== TASK TO COMPLETE ==
When you reach a picture, pass over it; otherwise repeat the listing word for word.

[DATASET EXTRACT Boundary: Start]

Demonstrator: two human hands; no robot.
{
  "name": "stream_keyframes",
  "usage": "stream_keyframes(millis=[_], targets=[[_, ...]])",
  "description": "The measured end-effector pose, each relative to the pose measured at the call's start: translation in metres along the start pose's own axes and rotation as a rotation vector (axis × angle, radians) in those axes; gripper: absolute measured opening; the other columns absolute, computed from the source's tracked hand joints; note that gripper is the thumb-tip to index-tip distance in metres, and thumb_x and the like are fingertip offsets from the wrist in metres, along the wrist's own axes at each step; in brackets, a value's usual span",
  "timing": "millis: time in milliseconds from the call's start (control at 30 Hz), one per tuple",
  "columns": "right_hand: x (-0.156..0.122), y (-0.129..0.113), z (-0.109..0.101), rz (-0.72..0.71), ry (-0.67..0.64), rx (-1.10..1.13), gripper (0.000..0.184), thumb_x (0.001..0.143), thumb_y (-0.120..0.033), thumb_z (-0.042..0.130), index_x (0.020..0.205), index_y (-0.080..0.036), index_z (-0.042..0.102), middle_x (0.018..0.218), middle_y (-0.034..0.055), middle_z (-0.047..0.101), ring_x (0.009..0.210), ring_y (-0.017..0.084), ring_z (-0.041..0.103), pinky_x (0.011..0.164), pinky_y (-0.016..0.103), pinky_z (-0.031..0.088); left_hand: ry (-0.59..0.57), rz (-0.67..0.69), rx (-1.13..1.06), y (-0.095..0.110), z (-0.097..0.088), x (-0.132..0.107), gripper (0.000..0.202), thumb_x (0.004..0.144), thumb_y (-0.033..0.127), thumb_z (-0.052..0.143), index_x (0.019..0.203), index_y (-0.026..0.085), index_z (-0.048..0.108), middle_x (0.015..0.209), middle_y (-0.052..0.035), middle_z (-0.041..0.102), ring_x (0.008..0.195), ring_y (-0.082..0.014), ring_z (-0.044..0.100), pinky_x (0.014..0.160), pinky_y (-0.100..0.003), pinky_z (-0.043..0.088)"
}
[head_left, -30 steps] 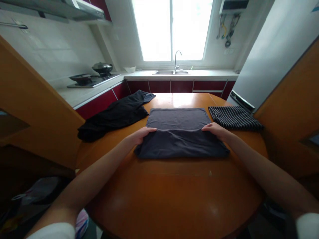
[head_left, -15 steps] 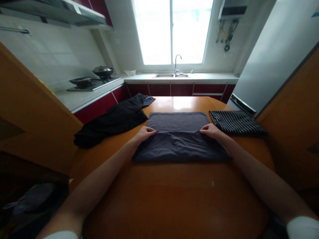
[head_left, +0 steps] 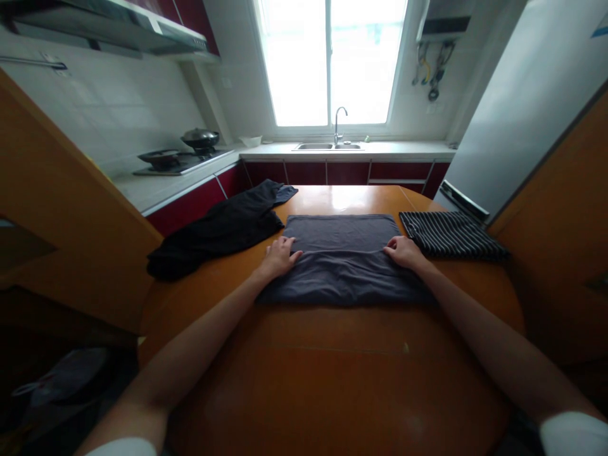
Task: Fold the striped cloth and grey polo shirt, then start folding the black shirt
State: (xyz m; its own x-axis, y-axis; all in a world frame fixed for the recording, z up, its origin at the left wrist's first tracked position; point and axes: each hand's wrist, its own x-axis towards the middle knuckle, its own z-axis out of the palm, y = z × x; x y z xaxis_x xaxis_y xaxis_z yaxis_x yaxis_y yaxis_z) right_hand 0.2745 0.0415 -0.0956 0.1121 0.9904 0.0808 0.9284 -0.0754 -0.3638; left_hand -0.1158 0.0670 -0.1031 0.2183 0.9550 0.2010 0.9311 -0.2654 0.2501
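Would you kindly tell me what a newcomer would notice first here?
The eye lands first on the dark grey cloth, folded at the centre of the orange table, with the left hand and right hand resting on its side edges. Next come the crumpled black garment to its left and the folded striped cloth to its right, with a bright window behind.

No text, label, brand or number can be read anywhere in view. A small blue sticker (head_left: 600,30) at the upper right edge of the pale refrigerator (head_left: 513,120) is cut off by the frame and too small to make out.
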Motion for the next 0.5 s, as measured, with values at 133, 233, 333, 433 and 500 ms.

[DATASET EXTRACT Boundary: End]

== WRITTEN SOLUTION ==
Demonstrator: two human hands; no robot.
{
  "name": "stream_keyframes",
  "usage": "stream_keyframes(millis=[_], targets=[[_, ...]])",
  "description": "The measured end-effector pose, each relative to the pose measured at the call's start: translation in metres along the start pose's own axes and rotation as a rotation vector (axis × angle, radians) in those axes; gripper: absolute measured opening; the other columns absolute, computed from the source's tracked hand joints; note that gripper is the thumb-tip to index-tip distance in metres, and thumb_x and the like are fingertip offsets from the wrist in metres, along the wrist's own axes at each step; in brackets, a value's usual span",
  "timing": "millis: time in milliseconds from the call's start (control at 30 Hz), one per tuple",
  "columns": "right_hand: x (-0.156..0.122), y (-0.129..0.113), z (-0.109..0.101), rz (-0.72..0.71), ry (-0.67..0.64), rx (-1.10..1.13), gripper (0.000..0.184), thumb_x (0.001..0.143), thumb_y (-0.120..0.033), thumb_z (-0.042..0.130), index_x (0.020..0.205), index_y (-0.080..0.036), index_z (-0.042..0.102), middle_x (0.018..0.218), middle_y (-0.034..0.055), middle_z (-0.047..0.101), ring_x (0.009..0.210), ring_y (-0.017..0.084), ring_z (-0.041..0.103), pinky_x (0.011..0.164), pinky_y (-0.016..0.103), pinky_z (-0.031..0.088); left_hand: ry (-0.59..0.57), rz (-0.67..0.69), rx (-1.13..1.06), y (-0.095..0.110), z (-0.097..0.088), x (-0.132..0.107), gripper (0.000..0.202), thumb_x (0.004..0.144), thumb_y (-0.033..0.127), thumb_z (-0.052..0.143), index_x (0.019..0.203), index_y (-0.026..0.085), index_z (-0.048..0.108), middle_x (0.015..0.209), middle_y (-0.052..0.035), middle_z (-0.041..0.102), ring_x (0.008..0.195), ring_y (-0.082..0.014), ring_z (-0.044..0.100), pinky_x (0.014..0.160), pinky_y (-0.100..0.003), pinky_z (-0.043..0.088)"
}
[head_left, -30 steps] 
[head_left, -15 steps] 
[head_left, +0 steps] 
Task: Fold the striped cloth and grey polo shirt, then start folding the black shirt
State: (xyz m; its own x-axis, y-axis; all in a world frame fixed for the recording, z up, its origin at the left wrist's first tracked position; point and axes: each hand's wrist, its own x-axis towards the middle knuckle, its own z-axis out of the palm, y = z × x; x y z xaxis_x xaxis_y xaxis_z yaxis_x yaxis_y yaxis_z) right_hand 0.2745 0.0415 -0.0956 0.1121 0.9904 0.0808 0.9284 -0.0754 -0.3638; left_hand -0.1158 0.0670 -0.1031 0.2183 0.9550 0.2010 0.9311 -0.2654 0.2501
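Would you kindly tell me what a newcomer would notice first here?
The eye lands first on the dark grey cloth, folded at the centre of the orange table, with the left hand and right hand resting on its side edges. Next come the crumpled black garment to its left and the folded striped cloth to its right, with a bright window behind.

No text, label, brand or number can be read anywhere in view. A small blue sticker (head_left: 600,30) at the upper right edge of the pale refrigerator (head_left: 513,120) is cut off by the frame and too small to make out.
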Motion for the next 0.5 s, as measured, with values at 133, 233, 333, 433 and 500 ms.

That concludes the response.